The smiling boy, who still suffers from nightmares and bedwetting due to the wars, said "They (Israel) destroyed my house and my bedroom. I need to get my toys back because I like playing."
Although Shalit was released in a prisoner swap deal reached between Israel and Islamic Hamas movement in October 2010, the living conditions in Gaza have continued worsening due to a tight blockade Israel has imposed on the impoverished coastal enclave since 2006.
Amjad al-Kheisi, the 48-year-old father of ten children, said his life began to get harder in 2003 when the Israeli security forces informed him that he wouldn't be allowed to work in Israel anymore for security reasons. "Before 2003, I worked in Israel in the sector of construction, and my life was good then," he said.
"After I was prevented from working in Israel, I worked in Gaza in the field of construction until the kidnapping of Gilad Shalit, when the borders and the crossing points between Gaza and Israel were closed and construction raw materials were not allowed to be shipped into the enclave," the father said.
Following the abduction of Shalit, Amjad and his younger brother who live together in the same building remained totally unemployed.
In June 2007, when Hamas movement violently seized control of the Gaza Strip, Israel tightened its blockade, fully closing all border crossing points and considering the coastal enclave as a hostile entity.
In December 2008, Israel launched a three-week massive air and ground attack on the Gaza Strip to rein in its militant groups, mainly Hamas movement, such as deterring them from firing rockets into Israel.

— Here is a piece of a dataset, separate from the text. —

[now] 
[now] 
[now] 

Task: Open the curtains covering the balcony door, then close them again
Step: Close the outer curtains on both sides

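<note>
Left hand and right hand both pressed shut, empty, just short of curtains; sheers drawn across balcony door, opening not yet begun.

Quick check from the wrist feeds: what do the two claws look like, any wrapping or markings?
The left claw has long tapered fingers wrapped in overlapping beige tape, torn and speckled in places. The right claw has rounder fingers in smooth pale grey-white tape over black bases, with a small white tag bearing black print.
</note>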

More than 1,400 Palestinians were killed and 5,000 injured.
In 2012, Israel waged an 8-day large-scale air strike on the enclave and killed Hamas military commander Ahmed al-Ja'bari. In 2014, Israel launched the largest-ever military operation on Gaza which lasted for 50 days, killing more than 2,200 Palestinians and wounded more than 11,000.
"In each war, I used to escape from my house with my wife and children, staying at houses of our relatives and friends and then when the wars were over, we returned to our home. During each war, our house was badly damaged, but in the last war in 2014, our house was completely destroyed," said Amjad.
The al-Kheisi family are not the only Gazans who have suffered worsening living conditions during the past decade. Official figures showed tens of thousands of the coastal enclave civilians have fallen prey to the wars.
Adnan Abu Hasna, the Gaza media advisor of the United Nations Relief and Works Agency for Palestine Refugees in the Near East (UNRWA), said since the abduction of Shalit and the Israeli siege on the Gaza Strip, the humanitarian situation there has spiralled downward.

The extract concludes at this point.